Congratulations, Margaret!
Robin Francis Receives Thomas H. Kunz Award

Robin Francis of the Buston Lab is this year's recipient of the Thomas H. Kunz Award. Robin has general interests in marine metapopulation ecology and conservation biology, and specific interests in plasticity of larval dispersal and its effects on population connectivity of reef fishes. The aim of her current research is to conduct an experimental investigation of plasticity of larval dispersal in response to parental environment in a marine fish. She will tackle this objective using a captive population of clownfish in a lab experiment as well as using a wild population in Papua New Guinea in a field experiment. Her goal is for results from these studies to deepen the understanding of the causes of variation in patterns of larval dispersal, which has important implications for conservation and fisheries management.
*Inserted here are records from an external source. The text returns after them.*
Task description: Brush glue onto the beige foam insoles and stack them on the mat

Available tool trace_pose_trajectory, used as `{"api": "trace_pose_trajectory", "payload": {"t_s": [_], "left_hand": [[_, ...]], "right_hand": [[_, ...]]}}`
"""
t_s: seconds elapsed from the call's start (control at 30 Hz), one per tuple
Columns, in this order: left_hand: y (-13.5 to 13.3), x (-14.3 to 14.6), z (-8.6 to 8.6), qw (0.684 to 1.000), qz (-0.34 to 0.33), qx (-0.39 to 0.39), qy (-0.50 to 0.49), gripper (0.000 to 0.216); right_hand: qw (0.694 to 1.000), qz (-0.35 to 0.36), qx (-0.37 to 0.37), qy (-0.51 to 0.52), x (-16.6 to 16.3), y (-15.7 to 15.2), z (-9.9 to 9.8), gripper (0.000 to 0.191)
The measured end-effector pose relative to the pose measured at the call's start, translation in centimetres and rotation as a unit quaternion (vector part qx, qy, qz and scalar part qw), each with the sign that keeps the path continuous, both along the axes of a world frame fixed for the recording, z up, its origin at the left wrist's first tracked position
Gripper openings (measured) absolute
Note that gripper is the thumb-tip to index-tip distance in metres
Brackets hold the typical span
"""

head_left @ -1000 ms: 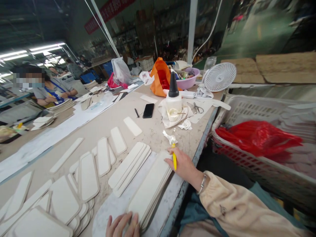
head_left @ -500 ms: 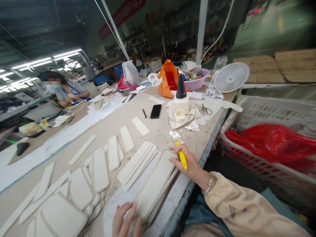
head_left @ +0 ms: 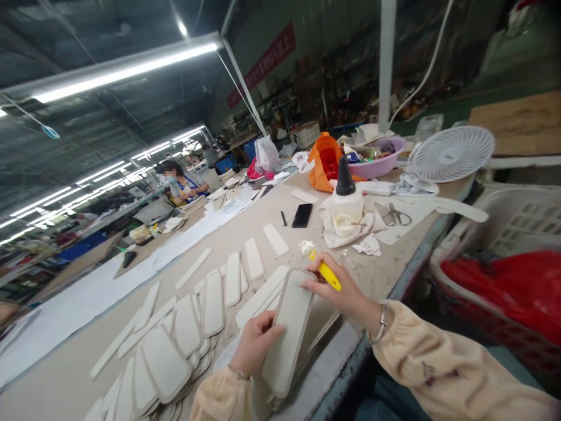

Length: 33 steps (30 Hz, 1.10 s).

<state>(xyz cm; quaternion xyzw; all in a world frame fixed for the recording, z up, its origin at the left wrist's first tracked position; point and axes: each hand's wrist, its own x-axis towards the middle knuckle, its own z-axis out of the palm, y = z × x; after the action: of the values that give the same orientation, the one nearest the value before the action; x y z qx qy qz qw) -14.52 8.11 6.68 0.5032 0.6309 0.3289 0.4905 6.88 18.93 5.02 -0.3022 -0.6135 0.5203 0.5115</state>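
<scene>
My left hand grips the left edge of a long, pale, round-cornered panel, thumb on top. The panel is raised and tilted over a stack of similar panels, which it partly hides. My right hand is closed round a yellow-handled brush with white paste on its bristles. Fingers of that same hand also touch the panel's far end. Left of the held panel lies another small pile of pale panels.
Overlapping pale pieces spread over the table's left side. Beyond my hands stand a black-capped white bottle, a phone, scissors and a fan. A plastic basket stands right of the table edge. A co-worker sits farther back.
My left hand has closed on the top panel and lifted it off the stack. The brush stays in my right hand. The view has swung left and up.
</scene>
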Motion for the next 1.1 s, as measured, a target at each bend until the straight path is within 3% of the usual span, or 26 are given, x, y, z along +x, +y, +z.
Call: {"api": "trace_pose_trajectory", "payload": {"t_s": [0.13,0.43,0.63,0.73,1.1], "left_hand": [[-0.8,1.9,0.4,0.998,0.067,-0.004,0.004,0.028],[-2.4,6.6,1.0,0.990,0.134,0.001,-0.038,0.031],[-3.5,8.2,1.8,0.959,0.198,-0.045,-0.199,0.033],[-4.2,8.9,2.1,0.945,0.218,-0.083,-0.229,0.032],[-4.8,13.2,0.4,0.931,0.278,-0.018,-0.236,0.024]], "right_hand": [[0.999,0.003,-0.024,0.030,0.5,0.8,0.4,0.034],[0.998,0.017,-0.030,0.046,1.9,1.9,1.5,0.036],[0.989,0.081,-0.060,0.104,1.5,2.0,1.4,0.041],[0.989,0.075,-0.073,0.101,0.9,2.0,1.2,0.044],[0.990,0.048,-0.092,0.095,0.2,0.4,1.5,0.035]]}}
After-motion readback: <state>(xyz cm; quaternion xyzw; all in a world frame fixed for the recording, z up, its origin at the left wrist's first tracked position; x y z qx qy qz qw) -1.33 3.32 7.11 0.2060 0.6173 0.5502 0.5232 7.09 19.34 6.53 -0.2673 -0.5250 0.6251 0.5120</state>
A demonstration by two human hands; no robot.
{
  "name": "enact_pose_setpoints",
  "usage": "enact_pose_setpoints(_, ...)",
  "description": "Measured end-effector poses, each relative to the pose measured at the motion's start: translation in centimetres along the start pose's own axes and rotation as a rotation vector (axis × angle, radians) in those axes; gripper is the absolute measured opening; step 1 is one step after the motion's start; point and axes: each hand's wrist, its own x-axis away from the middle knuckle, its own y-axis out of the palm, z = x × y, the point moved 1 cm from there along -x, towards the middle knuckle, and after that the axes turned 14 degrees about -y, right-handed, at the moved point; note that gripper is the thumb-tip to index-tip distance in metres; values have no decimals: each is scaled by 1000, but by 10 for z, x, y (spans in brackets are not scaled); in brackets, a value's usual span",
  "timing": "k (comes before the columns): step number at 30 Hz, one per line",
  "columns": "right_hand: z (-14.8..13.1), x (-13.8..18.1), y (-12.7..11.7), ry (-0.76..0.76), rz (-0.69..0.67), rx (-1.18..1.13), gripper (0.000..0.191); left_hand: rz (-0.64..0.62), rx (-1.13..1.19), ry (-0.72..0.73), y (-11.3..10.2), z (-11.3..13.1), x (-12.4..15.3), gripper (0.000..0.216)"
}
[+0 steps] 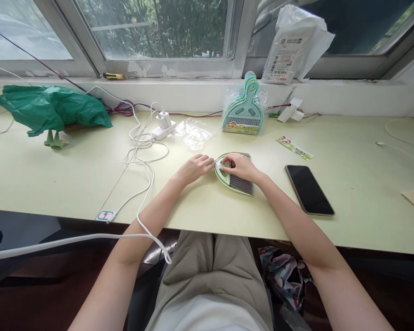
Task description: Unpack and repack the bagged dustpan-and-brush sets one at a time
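A small pale green dustpan lies on the table in front of me, its handle pointing left. Nested in it is a hand brush with grey bristles facing right. My left hand is closed around the handle end, which its fingers mostly hide. From above, my right hand grips the brush body near its oval holes, thumb and fingers curled in. Behind them, a stack of similar dustpan and brush sets in clear wrap leans against the wall. A printed label strip rests to the right.
A black phone lies right of my right arm. White cables and a power strip spread on the left, beside clear plastic wrap. A green bag sits far left. On the sill are a yellow cutter and a plastic-wrapped package.
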Motion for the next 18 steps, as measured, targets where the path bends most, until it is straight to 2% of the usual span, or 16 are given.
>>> enact_pose_setpoints(18, 4, 0, -1, -15, -16, -49, 22, -26, -19, -18, 3, 4, 2, 36)
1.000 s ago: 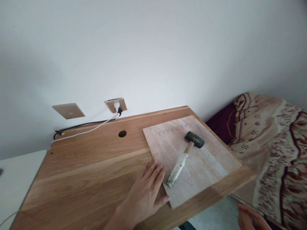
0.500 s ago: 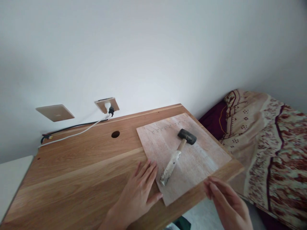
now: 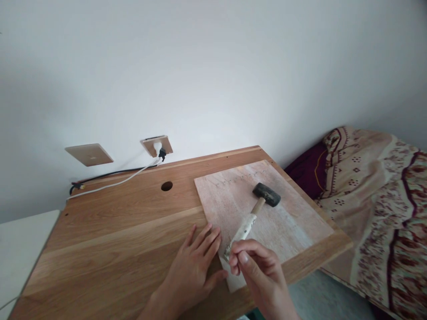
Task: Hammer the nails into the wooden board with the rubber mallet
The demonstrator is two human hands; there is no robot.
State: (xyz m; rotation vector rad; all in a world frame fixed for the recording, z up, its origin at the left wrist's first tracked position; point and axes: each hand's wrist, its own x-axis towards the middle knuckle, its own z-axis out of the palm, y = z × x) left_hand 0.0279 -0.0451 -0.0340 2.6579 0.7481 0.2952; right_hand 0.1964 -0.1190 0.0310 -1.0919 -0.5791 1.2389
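Observation:
A pale, worn square board (image 3: 293,222) lies on the right part of a wooden desk (image 3: 116,235). On the board rests a mallet (image 3: 258,205) with a black head and a paint-flecked wooden handle. My left hand (image 3: 196,271) lies flat, fingers spread, on the desk at the board's near left edge. My right hand (image 3: 258,271) is curled over the near end of the mallet's handle, with thumb and fingers closing round its tip.
A round cable hole (image 3: 167,186) sits in the desk near the back. A wall socket (image 3: 156,146) holds a white and a black plug with cables running left. A patterned blanket (image 3: 373,209) covers a bed to the right. A white surface (image 3: 20,240) adjoins on the left.
My right hand came up from below the desk's near edge, crossed left over the board's corner and closed on the mallet handle's end. The left hand stayed flat.

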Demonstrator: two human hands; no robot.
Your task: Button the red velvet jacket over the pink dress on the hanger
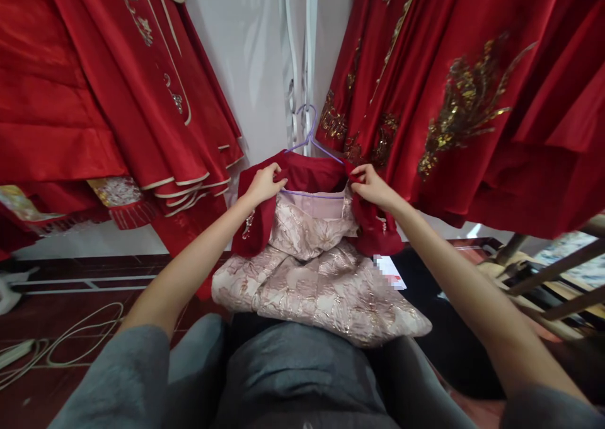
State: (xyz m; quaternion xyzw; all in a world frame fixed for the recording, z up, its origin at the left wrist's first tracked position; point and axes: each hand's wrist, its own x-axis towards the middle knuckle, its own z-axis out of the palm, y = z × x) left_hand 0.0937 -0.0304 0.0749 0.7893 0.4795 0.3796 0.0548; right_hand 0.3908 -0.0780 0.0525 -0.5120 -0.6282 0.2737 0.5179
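Note:
A short red jacket [253, 227] and a pale pink brocade dress [312, 284] hang together from a purple hanger [310, 138]. My left hand [267, 182] pinches the jacket at its left shoulder edge. On the opposite side, my right hand [371, 185] is closed on the jacket's right shoulder edge. The jacket front lies spread to both sides, with the dress's bodice and pale lining showing between. Over my knees drapes the dress's skirt. A white tag [390, 271] shows at the skirt's right side.
Red embroidered garments [142, 89] hang at the left, and red gowns with gold sequins [466, 101] at the right. Behind the hanger is a white panel [236, 51]. A white cable [70, 341] lies on the dark red floor; a wooden rack [558, 271] stands at far right.

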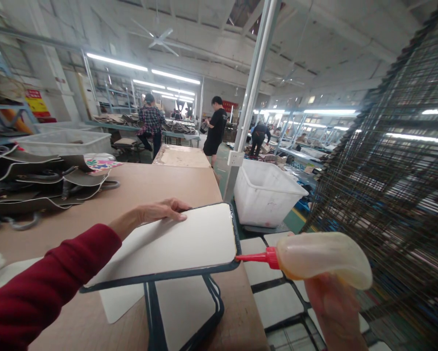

This award provides support for Ecology, Behavior & Evolution (EBE) PhD candidates who have completed the qualifying exam, with a preference for those conducting field research in the award year. The award was established in 2015 in recognition and appreciation of Professor Thomas H. Kunz’s mentorship. His current and former graduate students established this award to serve as a lasting legacy of Tom’s contributions at BU and beyond. Learn more about Dr. Kunz and how you can support this award.
Congratulations, Robin!
Professors Siggers and Emili Awarded NIH Grant
Biology Professors Trevor Siggers and Andrew Emili have been awarded a 5-year NIH R01 grant to study how changes in people’s DNA, called SNPs, affect Autoimmune Diseases. Their work will focus on elucidating how SNPs change the binding of gene regulatory complexes driving immune gene expression.